- [Exercise aim] Find the string "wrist" in the data, and copy out each line that has it.

- [Dataset extract]
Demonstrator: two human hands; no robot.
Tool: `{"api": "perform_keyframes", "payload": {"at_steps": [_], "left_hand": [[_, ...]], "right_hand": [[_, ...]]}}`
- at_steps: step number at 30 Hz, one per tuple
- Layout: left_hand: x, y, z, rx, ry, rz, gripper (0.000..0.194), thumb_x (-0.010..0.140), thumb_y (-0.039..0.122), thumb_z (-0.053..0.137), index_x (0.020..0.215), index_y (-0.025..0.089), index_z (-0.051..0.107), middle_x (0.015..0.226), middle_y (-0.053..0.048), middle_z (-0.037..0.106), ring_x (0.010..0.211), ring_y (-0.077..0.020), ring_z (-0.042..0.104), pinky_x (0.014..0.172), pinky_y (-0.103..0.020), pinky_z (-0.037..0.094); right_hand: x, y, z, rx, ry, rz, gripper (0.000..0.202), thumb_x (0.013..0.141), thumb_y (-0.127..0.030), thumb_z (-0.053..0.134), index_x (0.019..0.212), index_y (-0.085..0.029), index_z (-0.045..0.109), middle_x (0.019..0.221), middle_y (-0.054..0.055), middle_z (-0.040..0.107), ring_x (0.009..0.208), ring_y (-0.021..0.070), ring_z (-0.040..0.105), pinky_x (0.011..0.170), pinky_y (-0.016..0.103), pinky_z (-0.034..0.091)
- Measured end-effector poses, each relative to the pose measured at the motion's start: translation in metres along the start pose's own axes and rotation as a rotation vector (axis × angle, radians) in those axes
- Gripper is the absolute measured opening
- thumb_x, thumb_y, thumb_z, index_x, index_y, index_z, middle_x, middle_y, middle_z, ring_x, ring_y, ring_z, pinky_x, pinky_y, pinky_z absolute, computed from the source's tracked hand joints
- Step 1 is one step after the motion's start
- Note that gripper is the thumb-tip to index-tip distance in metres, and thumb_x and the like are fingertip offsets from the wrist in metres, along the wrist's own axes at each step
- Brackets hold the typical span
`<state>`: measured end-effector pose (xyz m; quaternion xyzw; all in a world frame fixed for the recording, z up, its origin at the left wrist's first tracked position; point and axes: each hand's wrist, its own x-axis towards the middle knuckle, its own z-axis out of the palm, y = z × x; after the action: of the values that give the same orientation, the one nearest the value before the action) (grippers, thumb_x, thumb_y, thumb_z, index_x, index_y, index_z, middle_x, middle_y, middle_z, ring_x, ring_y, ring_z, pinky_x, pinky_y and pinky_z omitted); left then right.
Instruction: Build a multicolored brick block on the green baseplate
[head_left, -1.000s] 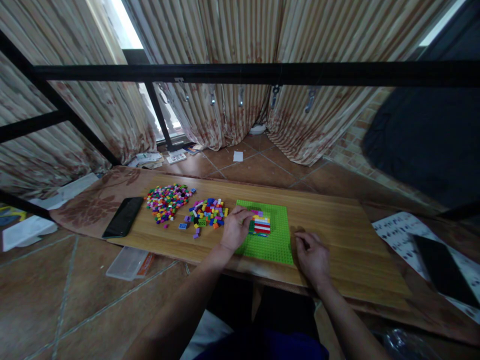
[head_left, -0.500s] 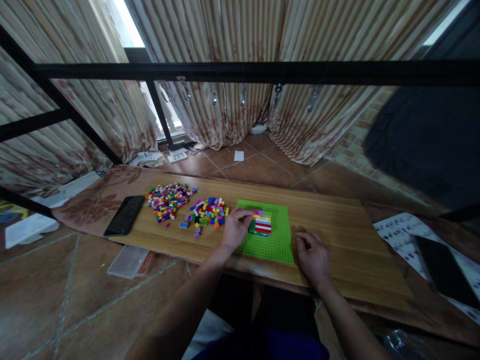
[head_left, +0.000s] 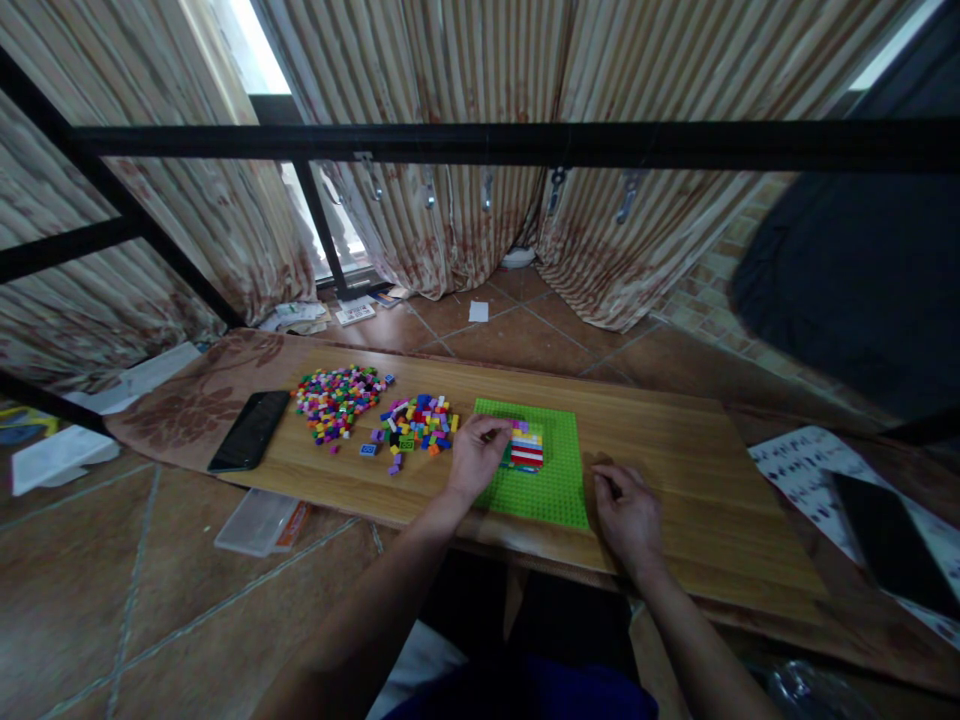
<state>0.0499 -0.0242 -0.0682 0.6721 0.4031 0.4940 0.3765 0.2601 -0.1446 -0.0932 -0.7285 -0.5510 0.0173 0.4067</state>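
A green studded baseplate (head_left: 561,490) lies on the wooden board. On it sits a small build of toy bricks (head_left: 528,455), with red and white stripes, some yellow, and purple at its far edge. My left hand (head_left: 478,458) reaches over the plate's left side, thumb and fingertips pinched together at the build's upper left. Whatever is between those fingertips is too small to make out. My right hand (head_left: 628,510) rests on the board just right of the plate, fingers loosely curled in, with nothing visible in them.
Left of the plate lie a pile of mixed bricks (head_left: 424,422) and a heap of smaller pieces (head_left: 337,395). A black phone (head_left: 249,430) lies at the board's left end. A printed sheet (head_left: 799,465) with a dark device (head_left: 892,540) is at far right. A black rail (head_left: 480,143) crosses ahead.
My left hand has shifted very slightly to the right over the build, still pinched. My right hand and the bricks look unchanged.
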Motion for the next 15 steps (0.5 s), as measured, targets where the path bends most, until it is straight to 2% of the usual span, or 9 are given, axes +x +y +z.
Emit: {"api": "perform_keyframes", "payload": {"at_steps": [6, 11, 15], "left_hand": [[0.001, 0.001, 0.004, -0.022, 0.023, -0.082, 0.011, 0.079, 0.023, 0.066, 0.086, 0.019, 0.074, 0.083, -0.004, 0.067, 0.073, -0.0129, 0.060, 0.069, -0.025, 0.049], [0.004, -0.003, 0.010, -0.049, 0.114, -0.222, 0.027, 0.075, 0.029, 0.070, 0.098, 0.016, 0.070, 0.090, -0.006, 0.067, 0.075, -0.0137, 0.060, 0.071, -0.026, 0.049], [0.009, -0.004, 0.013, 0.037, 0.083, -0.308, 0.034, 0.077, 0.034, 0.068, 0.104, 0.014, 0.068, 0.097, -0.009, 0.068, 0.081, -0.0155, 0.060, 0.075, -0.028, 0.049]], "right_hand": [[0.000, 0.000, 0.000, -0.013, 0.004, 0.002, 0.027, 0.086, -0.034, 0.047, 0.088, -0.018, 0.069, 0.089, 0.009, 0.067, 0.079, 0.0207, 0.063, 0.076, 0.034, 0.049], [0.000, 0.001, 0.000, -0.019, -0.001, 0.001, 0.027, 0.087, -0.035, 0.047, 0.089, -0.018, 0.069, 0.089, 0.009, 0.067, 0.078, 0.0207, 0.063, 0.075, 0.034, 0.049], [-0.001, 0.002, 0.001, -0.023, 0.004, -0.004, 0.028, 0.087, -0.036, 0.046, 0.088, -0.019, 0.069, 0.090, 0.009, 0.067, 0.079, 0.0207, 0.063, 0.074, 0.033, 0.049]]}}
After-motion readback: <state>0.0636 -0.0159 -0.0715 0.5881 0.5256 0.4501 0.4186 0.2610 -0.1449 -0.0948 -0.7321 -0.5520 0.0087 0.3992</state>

- [Expected answer]
- Note that gripper is the thumb-tip to index-tip distance in metres, and thumb_x and the like are fingertip offsets from the wrist in metres, along the wrist's own axes at each step
`<state>`: measured end-effector pose (xyz m; quaternion xyzw; all in a world frame fixed for the recording, z up, its origin at the left wrist's first tracked position; point and axes: each hand's wrist, its own x-axis towards the middle knuckle, its own z-axis out of the palm, y = z × x; after the action: of the values that give the same orientation, the one nearest the value before the action) (grippers, thumb_x, thumb_y, thumb_z, index_x, index_y, index_z, middle_x, middle_y, middle_z, ring_x, ring_y, ring_z, pinky_x, pinky_y and pinky_z omitted); left then right.

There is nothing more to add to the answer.